- Work required: Since the data must remain as supplied, reproduce it word for word.

── Recorded information ──

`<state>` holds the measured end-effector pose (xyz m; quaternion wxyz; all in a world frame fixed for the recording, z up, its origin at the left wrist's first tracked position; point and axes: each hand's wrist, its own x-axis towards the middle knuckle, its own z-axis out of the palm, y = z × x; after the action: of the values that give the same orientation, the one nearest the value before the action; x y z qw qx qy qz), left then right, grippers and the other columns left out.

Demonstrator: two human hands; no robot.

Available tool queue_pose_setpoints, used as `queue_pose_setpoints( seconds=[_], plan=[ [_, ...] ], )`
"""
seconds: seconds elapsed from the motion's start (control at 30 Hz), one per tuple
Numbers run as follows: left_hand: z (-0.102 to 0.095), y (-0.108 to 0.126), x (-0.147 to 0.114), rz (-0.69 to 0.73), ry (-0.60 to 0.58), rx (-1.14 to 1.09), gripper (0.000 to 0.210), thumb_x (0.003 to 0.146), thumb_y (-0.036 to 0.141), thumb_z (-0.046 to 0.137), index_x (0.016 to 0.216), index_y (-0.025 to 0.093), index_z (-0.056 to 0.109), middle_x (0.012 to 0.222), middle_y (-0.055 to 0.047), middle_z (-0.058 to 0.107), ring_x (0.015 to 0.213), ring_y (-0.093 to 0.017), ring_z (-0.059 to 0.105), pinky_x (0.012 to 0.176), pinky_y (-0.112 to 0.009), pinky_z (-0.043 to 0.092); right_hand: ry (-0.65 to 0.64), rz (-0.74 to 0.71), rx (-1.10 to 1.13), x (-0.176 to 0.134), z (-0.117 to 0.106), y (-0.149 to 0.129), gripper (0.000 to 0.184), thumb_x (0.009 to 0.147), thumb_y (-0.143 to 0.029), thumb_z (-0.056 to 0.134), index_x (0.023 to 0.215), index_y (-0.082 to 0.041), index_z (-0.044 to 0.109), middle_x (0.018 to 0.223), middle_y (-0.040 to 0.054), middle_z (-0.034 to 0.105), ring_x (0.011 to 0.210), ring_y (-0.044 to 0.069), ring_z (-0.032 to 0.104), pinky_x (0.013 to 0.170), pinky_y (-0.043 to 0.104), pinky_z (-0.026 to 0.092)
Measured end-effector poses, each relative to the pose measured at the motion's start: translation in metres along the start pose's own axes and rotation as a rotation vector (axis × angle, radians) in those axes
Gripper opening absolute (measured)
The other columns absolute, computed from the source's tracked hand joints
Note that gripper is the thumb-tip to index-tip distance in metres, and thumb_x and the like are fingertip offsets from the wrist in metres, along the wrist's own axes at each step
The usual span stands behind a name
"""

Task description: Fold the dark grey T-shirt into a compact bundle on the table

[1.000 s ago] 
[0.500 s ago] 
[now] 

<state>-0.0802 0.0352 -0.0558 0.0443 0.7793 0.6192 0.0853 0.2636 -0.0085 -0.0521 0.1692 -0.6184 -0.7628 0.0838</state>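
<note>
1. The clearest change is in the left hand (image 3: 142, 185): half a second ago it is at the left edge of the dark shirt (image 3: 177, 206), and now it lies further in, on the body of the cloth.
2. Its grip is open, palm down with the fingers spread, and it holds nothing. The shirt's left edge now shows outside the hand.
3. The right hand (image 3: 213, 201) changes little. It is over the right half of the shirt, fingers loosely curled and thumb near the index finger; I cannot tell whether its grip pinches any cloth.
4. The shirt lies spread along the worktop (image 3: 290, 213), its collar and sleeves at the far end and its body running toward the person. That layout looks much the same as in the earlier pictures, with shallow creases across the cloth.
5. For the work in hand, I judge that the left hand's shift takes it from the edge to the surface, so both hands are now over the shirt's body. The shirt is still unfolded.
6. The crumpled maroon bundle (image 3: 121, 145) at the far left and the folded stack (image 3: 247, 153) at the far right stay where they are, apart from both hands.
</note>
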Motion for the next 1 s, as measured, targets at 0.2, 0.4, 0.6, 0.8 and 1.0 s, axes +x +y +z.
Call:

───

- Result of this exercise:
`<state>` holds the measured end-effector pose (xyz m; quaternion wxyz; all in a world frame fixed for the recording, z up, its origin at the left wrist's first tracked position; point and axes: each hand's wrist, its own x-axis towards the middle knuckle, its own z-axis out of the palm, y = z × x; after the action: of the values that give the same orientation, the one nearest the value before the action; x y z qw qx qy qz), left then right, grippers and the other columns left out.

Demonstrator: two human hands; no robot.

Available tool queue_pose_setpoints, used as `queue_pose_setpoints( seconds=[_], plan=[ [_, ...] ], )`
"""
seconds: seconds elapsed from the motion's start (control at 30 Hz), one per tuple
Numbers run as follows: left_hand: z (-0.102 to 0.095), y (-0.108 to 0.126), x (-0.147 to 0.114), rz (-0.69 to 0.73), ry (-0.60 to 0.58), rx (-1.14 to 1.09), gripper (0.000 to 0.210), thumb_x (0.003 to 0.146), thumb_y (-0.036 to 0.141), thumb_z (-0.046 to 0.137), index_x (0.016 to 0.216), index_y (-0.025 to 0.093), index_z (-0.056 to 0.109), middle_x (0.012 to 0.222), middle_y (-0.055 to 0.047), middle_z (-0.058 to 0.107), ring_x (0.015 to 0.213), ring_y (-0.093 to 0.017), ring_z (-0.059 to 0.105), pinky_x (0.012 to 0.176), pinky_y (-0.112 to 0.009), pinky_z (-0.043 to 0.092); right_hand: ry (-0.65 to 0.64), rz (-0.74 to 0.71), rx (-1.10 to 1.13), x (-0.176 to 0.134), z (-0.117 to 0.106), y (-0.149 to 0.129), gripper (0.000 to 0.184), thumb_x (0.009 to 0.147), thumb_y (-0.143 to 0.029), thumb_z (-0.056 to 0.134), index_x (0.023 to 0.215), index_y (-0.082 to 0.041), index_z (-0.044 to 0.109), middle_x (0.018 to 0.223), middle_y (-0.040 to 0.054), middle_z (-0.034 to 0.105), ring_x (0.011 to 0.210), ring_y (-0.044 to 0.069), ring_z (-0.032 to 0.104), pinky_x (0.013 to 0.170), pinky_y (-0.043 to 0.104), pinky_z (-0.026 to 0.092)
Measured end-effector poses, each relative to the pose measured at the motion's start: translation in metres along the start pose's own axes and rotation as a rotation vector (axis × angle, radians) in those axes
Gripper opening absolute (measured)
The other columns absolute, computed from the source's tracked hand joints
Note that gripper is the thumb-tip to index-tip distance in metres, and thumb_x and the like are fingertip offsets from the wrist in metres, along the wrist's own axes at each step
The usual span stands behind a name
"""

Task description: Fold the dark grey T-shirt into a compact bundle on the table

[1.000 s ago] 
[0.500 s ago] 
[now] 

<state>-0.0802 0.0352 -0.0558 0.0443 0.7793 0.6192 0.0853 0.2636 -0.0085 -0.0521 0.1692 -0.6184 -0.7628 0.0838</state>
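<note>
1. The clearest change is in the left hand (image 3: 142, 185): half a second ago it is at the left edge of the dark shirt (image 3: 177, 206), and now it lies further in, on the body of the cloth.
2. Its grip is open, palm down with the fingers spread, and it holds nothing. The shirt's left edge now shows outside the hand.
3. The right hand (image 3: 213, 201) changes little. It is over the right half of the shirt, fingers loosely curled and thumb near the index finger; I cannot tell whether its grip pinches any cloth.
4. The shirt lies spread along the worktop (image 3: 290, 213), its collar and sleeves at the far end and its body running toward the person. That layout looks much the same as in the earlier pictures, with shallow creases across the cloth.
5. For the work in hand, I judge that the left hand's shift takes it from the edge to the surface, so both hands are now over the shirt's body. The shirt is still unfolded.
6. The crumpled maroon bundle (image 3: 121, 145) at the far left and the folded stack (image 3: 247, 153) at the far right stay where they are, apart from both hands.
</note>
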Motion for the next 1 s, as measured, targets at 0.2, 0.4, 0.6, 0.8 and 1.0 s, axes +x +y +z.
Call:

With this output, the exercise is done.